Sachant cela, l’interprète aurait pu briller et se surpasser, mais il a choisi de jouer la sécurité en abordant chaque thème d’une manière finalement assez superficielle. Venant d’un monument comme Nas, on était en droit d’espérer une parole un peu plus profonde, voire plus incisive sur les sujets graves.
Avec Life is Good, il proposait un album rafraîchissant et réussissait par la même occasion à se réinventer. Six ans plus tard, Nas n’a certes rien perdu de sa superbe, mais il aurait sans doute gagné à prendre plus de risques dans ses lyrics. Surtout qu’au-delà de son retour, on attendait de lui quelques éclaircissements sur ses démons extra-musicaux.
Nasir Jones dans la tourmente
Comme pour Kanye West et ses propos controversés sur l’esclavage, la sortie de Nasir coïncide avec une polémique houleuse pour le rappeur de Queensbridge.

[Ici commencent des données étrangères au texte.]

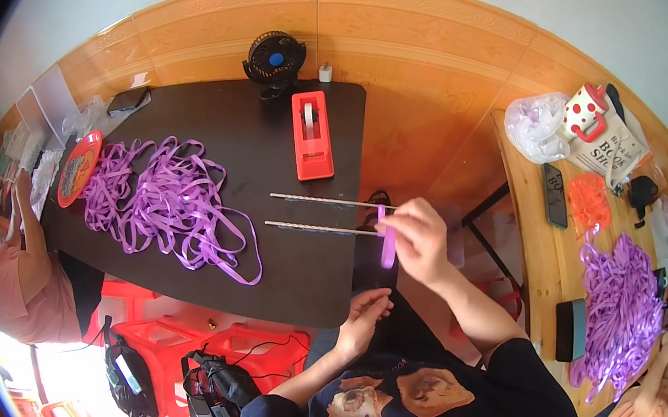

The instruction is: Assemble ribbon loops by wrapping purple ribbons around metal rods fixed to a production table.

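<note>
My right hand (419, 239) is closed in a pinch just off the right edge of the dark table. A short piece of purple ribbon (389, 250) is held at its fingertips. The ribbon crosses the outer ends of two thin metal rods (320, 227), which lie side by side and stick out over the table edge. Whether it is wrapped around them I cannot tell. Lower down, near the table's front corner, my left hand (366, 316) is closed with its fingers curled together. Anything inside those fingers is hidden.
On the dark table (278, 293) are a purple ribbon heap (171, 201), a red tape dispenser (312, 136), a black fan (275, 60) and a red plate (81, 169). Another person (29, 285) sits left. A wooden table (544, 290) at right carries more ribbon (617, 305) and a phone (554, 195).
</note>
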A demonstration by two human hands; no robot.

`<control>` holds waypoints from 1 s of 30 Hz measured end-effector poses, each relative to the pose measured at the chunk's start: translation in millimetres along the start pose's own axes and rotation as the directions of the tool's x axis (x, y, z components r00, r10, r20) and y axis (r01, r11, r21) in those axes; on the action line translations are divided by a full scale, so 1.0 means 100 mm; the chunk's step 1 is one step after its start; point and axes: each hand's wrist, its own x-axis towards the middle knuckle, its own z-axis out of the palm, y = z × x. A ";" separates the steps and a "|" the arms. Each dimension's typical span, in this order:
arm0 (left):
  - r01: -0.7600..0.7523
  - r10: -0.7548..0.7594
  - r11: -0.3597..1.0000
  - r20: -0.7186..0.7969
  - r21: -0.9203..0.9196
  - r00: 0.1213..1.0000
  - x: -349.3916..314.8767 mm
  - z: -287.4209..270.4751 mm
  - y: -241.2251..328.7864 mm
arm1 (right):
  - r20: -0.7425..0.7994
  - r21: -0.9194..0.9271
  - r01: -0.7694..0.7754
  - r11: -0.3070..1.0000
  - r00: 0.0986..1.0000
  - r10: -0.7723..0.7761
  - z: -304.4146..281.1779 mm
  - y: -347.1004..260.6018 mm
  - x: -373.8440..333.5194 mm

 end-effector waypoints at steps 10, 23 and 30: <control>-0.086 0.088 0.996 -0.086 0.029 0.992 0.56 0.23 0.18 | 0.365 0.535 -0.660 0.528 0.744 0.560 0.19 0.87 0.19; -0.402 0.388 0.916 -0.301 0.019 0.871 1.11 0.44 0.32 | 0.562 0.500 -0.865 0.042 0.361 0.745 0.34 1.09 -0.17; -0.402 0.376 0.910 -0.202 -0.104 0.904 1.30 0.38 0.22 | 0.659 0.562 -0.793 -0.235 0.257 0.707 0.41 1.07 -0.67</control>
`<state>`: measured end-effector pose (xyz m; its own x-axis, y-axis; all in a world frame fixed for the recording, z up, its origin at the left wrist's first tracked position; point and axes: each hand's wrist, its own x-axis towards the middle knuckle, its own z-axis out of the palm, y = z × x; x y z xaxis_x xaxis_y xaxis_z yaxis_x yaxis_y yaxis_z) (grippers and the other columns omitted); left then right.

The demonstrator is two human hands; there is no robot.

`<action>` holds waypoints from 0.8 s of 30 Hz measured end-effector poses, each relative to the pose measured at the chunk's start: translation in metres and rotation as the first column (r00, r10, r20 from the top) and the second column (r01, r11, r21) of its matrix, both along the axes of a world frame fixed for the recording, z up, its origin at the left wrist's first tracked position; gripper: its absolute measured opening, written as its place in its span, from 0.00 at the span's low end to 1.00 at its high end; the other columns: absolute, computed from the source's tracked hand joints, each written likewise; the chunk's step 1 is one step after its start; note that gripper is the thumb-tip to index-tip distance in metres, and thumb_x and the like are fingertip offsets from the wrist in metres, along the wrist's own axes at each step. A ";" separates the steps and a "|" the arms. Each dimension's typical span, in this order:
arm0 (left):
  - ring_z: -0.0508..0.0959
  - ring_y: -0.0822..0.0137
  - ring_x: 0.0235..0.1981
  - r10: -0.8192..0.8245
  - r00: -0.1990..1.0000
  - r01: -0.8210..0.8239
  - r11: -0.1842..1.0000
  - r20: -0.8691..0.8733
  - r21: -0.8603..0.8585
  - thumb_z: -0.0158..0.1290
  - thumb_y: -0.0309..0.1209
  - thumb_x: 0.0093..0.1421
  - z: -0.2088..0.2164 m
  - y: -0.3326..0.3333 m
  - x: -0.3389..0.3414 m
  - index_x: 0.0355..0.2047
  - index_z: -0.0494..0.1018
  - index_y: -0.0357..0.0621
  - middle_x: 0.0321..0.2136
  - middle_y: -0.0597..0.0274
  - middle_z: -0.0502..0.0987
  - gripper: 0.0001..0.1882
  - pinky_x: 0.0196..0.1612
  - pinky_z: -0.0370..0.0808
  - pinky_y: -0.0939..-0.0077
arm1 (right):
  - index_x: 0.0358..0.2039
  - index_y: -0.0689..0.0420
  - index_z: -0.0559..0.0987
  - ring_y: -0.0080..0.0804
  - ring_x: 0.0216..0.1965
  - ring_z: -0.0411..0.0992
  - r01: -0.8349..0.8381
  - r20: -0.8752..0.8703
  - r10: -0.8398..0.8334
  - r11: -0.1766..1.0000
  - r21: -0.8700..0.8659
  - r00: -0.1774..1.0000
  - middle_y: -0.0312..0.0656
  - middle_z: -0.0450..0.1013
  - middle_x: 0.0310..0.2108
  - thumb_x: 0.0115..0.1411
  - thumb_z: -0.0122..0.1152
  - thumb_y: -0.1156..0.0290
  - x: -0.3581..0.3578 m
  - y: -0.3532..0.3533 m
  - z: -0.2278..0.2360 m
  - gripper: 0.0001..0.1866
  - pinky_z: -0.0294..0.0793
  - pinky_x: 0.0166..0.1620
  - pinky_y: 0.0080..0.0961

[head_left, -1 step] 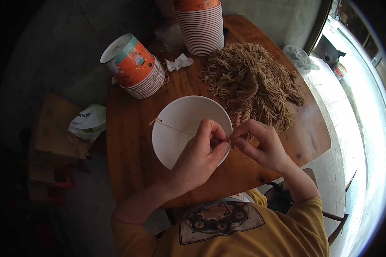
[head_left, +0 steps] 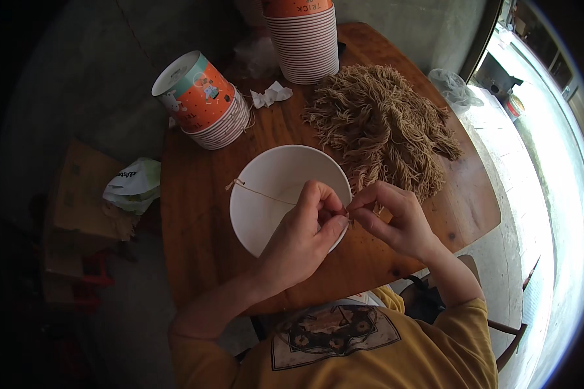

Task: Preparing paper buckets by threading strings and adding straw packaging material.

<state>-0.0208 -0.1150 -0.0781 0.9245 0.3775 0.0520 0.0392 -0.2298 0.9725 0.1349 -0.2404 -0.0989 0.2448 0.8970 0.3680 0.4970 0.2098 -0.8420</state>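
A white paper bucket [head_left: 266, 168] stands mouth up on the wooden table in front of me. A thin tan string [head_left: 263, 193] is knotted at its left rim and runs across the opening to my fingers. At the right rim, my left hand [head_left: 308, 230] is closed in a pinch on the string. Fingertips together, my right hand [head_left: 396, 217] pinches the string's end close beside it. My fingers hide the exact spot where string and rim meet. Behind my right hand lies a large heap of tan strings [head_left: 389, 123].
An upside-down stack of orange-printed paper buckets [head_left: 207, 107] stands at the back left of the table [head_left: 201, 227]. A taller stack [head_left: 302, 48] rises behind, with crumpled white paper [head_left: 271, 94] between them. A clear plastic bag [head_left: 453, 89] hangs at the right edge. Cardboard boxes [head_left: 84, 194] sit left.
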 end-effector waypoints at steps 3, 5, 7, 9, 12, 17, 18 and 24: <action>0.72 0.71 0.33 -0.012 1.000 0.012 1.000 -0.001 0.020 0.48 0.23 0.64 -0.003 0.001 -0.001 0.39 0.59 0.39 0.32 0.62 0.69 0.08 0.39 0.71 0.73 | 0.35 0.60 0.77 0.35 0.36 0.75 0.025 -0.023 -0.025 1.000 -0.008 0.999 0.41 0.75 0.32 0.57 0.59 0.77 0.000 0.000 -0.002 0.05 0.73 0.38 0.26; 0.72 0.71 0.33 -0.021 1.000 0.020 0.998 0.013 0.061 0.47 0.24 0.64 -0.005 0.001 -0.002 0.39 0.60 0.39 0.31 0.61 0.69 0.07 0.38 0.71 0.73 | 0.35 0.60 0.77 0.34 0.36 0.75 0.033 -0.046 -0.033 0.999 -0.012 0.998 0.40 0.75 0.32 0.57 0.59 0.76 0.000 0.000 -0.003 0.05 0.73 0.38 0.26; 0.72 0.71 0.33 -0.018 1.000 0.017 0.998 0.013 0.061 0.47 0.24 0.64 -0.004 0.001 -0.002 0.39 0.60 0.39 0.31 0.61 0.69 0.07 0.39 0.71 0.73 | 0.35 0.60 0.77 0.33 0.36 0.75 0.031 -0.073 -0.033 0.999 -0.029 0.997 0.40 0.75 0.32 0.58 0.60 0.75 0.000 0.000 -0.002 0.05 0.73 0.39 0.26; 0.72 0.71 0.33 -0.017 1.000 0.016 0.998 0.014 0.060 0.47 0.24 0.64 -0.004 0.001 -0.002 0.39 0.60 0.39 0.31 0.61 0.69 0.07 0.39 0.71 0.73 | 0.35 0.60 0.77 0.33 0.36 0.75 0.033 -0.089 -0.036 0.999 -0.034 0.995 0.40 0.75 0.32 0.58 0.60 0.75 0.000 0.000 -0.002 0.05 0.73 0.39 0.26; 0.72 0.72 0.33 -0.016 1.000 0.015 0.999 0.000 0.035 0.47 0.23 0.64 -0.001 0.001 -0.002 0.39 0.60 0.39 0.31 0.62 0.69 0.07 0.39 0.71 0.74 | 0.35 0.60 0.77 0.32 0.37 0.75 0.035 -0.114 -0.041 0.998 -0.056 0.993 0.40 0.75 0.33 0.58 0.60 0.75 0.000 0.000 -0.002 0.05 0.73 0.40 0.26; 0.69 0.77 0.40 -0.017 0.999 0.013 0.996 -0.047 -0.089 0.47 0.21 0.63 0.002 0.003 -0.003 0.40 0.61 0.40 0.37 0.65 0.68 0.08 0.47 0.67 0.79 | 0.34 0.60 0.77 0.33 0.37 0.75 0.032 -0.124 -0.039 0.998 -0.057 0.992 0.41 0.75 0.33 0.58 0.60 0.74 0.000 0.000 -0.003 0.05 0.73 0.40 0.26; 0.69 0.77 0.40 -0.017 0.999 0.012 0.996 -0.047 -0.088 0.47 0.21 0.63 0.002 0.003 -0.003 0.40 0.61 0.40 0.37 0.65 0.68 0.08 0.47 0.67 0.79 | 0.34 0.60 0.77 0.33 0.37 0.75 0.029 -0.125 -0.036 0.998 -0.056 0.992 0.41 0.75 0.33 0.58 0.60 0.74 0.001 0.000 -0.003 0.05 0.73 0.40 0.26; 0.69 0.78 0.40 -0.020 0.999 0.017 0.996 -0.040 -0.084 0.46 0.20 0.62 0.003 0.003 -0.003 0.40 0.61 0.40 0.36 0.66 0.68 0.08 0.47 0.67 0.79 | 0.34 0.61 0.77 0.30 0.37 0.75 0.030 -0.189 -0.044 0.996 -0.079 0.981 0.40 0.75 0.32 0.58 0.59 0.74 0.000 -0.001 -0.005 0.05 0.72 0.41 0.25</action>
<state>-0.0237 -0.1122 -0.0748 0.9322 0.3616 -0.0167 0.0754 -0.1487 0.9860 0.1351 -0.2416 -0.1035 0.3374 0.9094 0.2433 0.3327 0.1266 -0.9345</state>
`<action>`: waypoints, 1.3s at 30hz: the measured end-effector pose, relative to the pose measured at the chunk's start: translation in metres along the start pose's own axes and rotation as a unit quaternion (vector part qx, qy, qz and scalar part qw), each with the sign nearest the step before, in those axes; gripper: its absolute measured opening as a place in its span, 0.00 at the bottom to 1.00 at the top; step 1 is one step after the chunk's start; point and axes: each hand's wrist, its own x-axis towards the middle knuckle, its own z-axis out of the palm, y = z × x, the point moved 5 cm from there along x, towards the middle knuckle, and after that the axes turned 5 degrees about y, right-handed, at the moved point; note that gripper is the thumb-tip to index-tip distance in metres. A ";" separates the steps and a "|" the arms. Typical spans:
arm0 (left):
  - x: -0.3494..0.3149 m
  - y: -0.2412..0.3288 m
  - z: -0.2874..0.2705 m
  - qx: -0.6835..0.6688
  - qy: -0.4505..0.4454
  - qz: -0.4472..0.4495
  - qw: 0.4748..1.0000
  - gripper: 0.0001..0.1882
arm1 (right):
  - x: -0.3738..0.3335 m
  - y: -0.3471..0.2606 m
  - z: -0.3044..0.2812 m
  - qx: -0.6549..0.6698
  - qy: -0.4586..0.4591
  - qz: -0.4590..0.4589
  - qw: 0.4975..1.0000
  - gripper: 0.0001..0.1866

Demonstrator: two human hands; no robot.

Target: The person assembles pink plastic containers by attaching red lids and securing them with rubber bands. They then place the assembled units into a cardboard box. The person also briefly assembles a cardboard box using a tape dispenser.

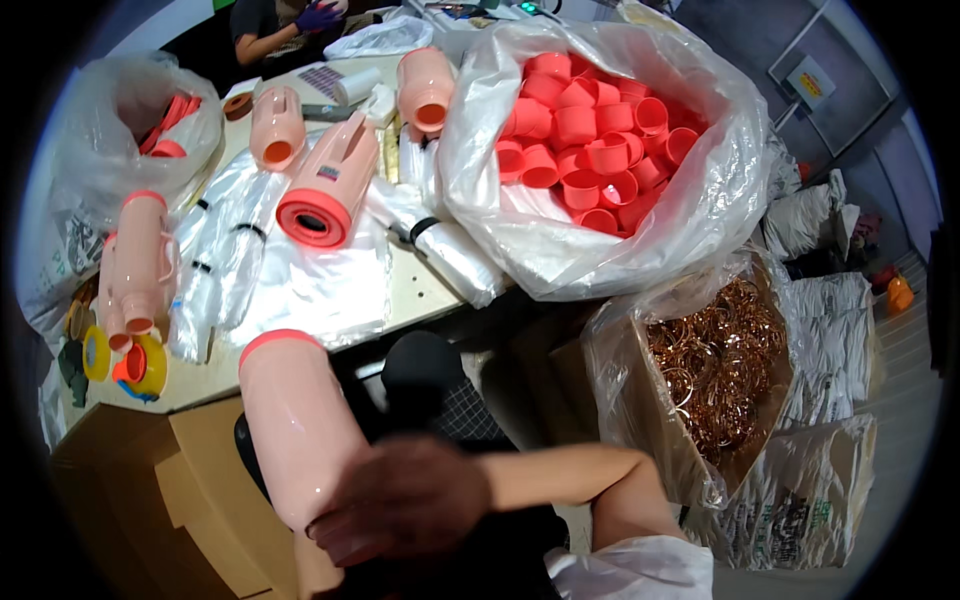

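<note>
A pink thermos flask body [300, 420] with a red rim lies tilted in front of me, its rimmed end toward the table. My right hand [415, 495] is at its near end and smeared by motion, so its grip does not show. Of my left side only a bit of forearm [315, 570] appears below the flask body; that hand is hidden. On the table beyond, another pink flask [335, 180] with a handle and red base lies on clear plastic sleeves [310, 290].
More pink flasks [425, 90] stand on the white table [400, 290]. A large plastic bag [600, 265] holds red cups [590, 125]; a lined carton holds copper-coloured rings [725, 370]. Tape rolls [95, 352] sit at the left, above an opened cardboard box [215, 480]. Another person's gloved hand [318, 15] is at the far side.
</note>
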 end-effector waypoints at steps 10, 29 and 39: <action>0.025 0.002 0.005 -0.162 0.056 0.007 0.985 0.28 | -0.052 0.256 -0.405 -0.742 -0.244 0.480 0.398 0.13; 0.001 0.092 -0.046 0.052 0.086 0.134 0.986 0.29 | -0.116 0.073 0.039 0.030 -0.133 0.447 0.884 0.47; 0.036 0.080 0.050 0.430 -0.157 0.292 0.840 0.05 | -0.085 0.126 -0.028 0.248 -0.009 0.515 0.820 0.34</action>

En effet, il y a quelques mois, sûrement encouragée par le mouvement #MeToo, son ex-femme Kelis sortait du silence et l’accusait de lui avoir fait subir, notamment sur fond d’alcool, des pressions physiques et psychologiques, en plus de l’avoir trompée durant leurs cinq années de vie commune. Nas ne s’est jamais totalement expliqué sur le sujet.
Tel un Jay-Z plus ouvert que jamais sur l’album 4:44, on aurait pu s’attendre à ce que son ennemi d’hier suive le même chemin vers la rédemption. Il n’en est rien. On ne trouve, sur cet album de Nas, aucune explication ni réaction à ses conflits conjugaux. Seul le titre de clôture, sans pour autant prendre des allures de pardon, semble y faire allusion. Il y fait part de son désir de voir ses enfants et lui être en paix, et d’apprécier les choses simples de la vie pour appréhender le monde en toute humilité.
Si le public peut se réjouir de constater que Nas rappe toujours aussi bien, cet “oubli” a de quoi faire grincer des dents. Le rappeur a beau être une légende du hip-hop, cette ombre noire sur son tableau ne doit pas être éludée. Encore une fois, la question de savoir s’il faut dissocier ou non l’homme de l’artiste va diviser l’opinion. Il n’empêche que, musicalement, Nasir reste un très bon album de rap.